§ **EXERCISE**:
Set down, exactly as they appear, the line containing "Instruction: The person" and all subsequent lines through the end of the material below.

§ **GIVEN DATA**:
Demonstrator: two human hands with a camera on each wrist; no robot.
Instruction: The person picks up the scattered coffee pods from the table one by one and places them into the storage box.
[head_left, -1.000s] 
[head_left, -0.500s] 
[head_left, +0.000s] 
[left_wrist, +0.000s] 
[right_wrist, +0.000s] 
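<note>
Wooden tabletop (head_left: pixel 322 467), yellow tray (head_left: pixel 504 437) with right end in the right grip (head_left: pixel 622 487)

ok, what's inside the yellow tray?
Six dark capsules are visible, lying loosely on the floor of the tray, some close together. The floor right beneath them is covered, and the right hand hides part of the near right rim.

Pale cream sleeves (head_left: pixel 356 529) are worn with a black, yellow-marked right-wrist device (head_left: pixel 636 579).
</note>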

§ **TASK RESPONSE**:
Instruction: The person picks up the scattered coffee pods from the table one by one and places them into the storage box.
[head_left, -1.000s] 
[head_left, -0.500s] 
[head_left, +0.000s] 
[left_wrist, +0.000s] 
[right_wrist, +0.000s] 
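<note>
Wooden tabletop (head_left: pixel 322 467), yellow tray (head_left: pixel 504 437) with right end in the right grip (head_left: pixel 622 487)

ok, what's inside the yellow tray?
Six dark capsules are visible, lying loosely on the floor of the tray, some close together. The floor right beneath them is covered, and the right hand hides part of the near right rim.

Pale cream sleeves (head_left: pixel 356 529) are worn with a black, yellow-marked right-wrist device (head_left: pixel 636 579).
</note>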

There is nothing else to the answer.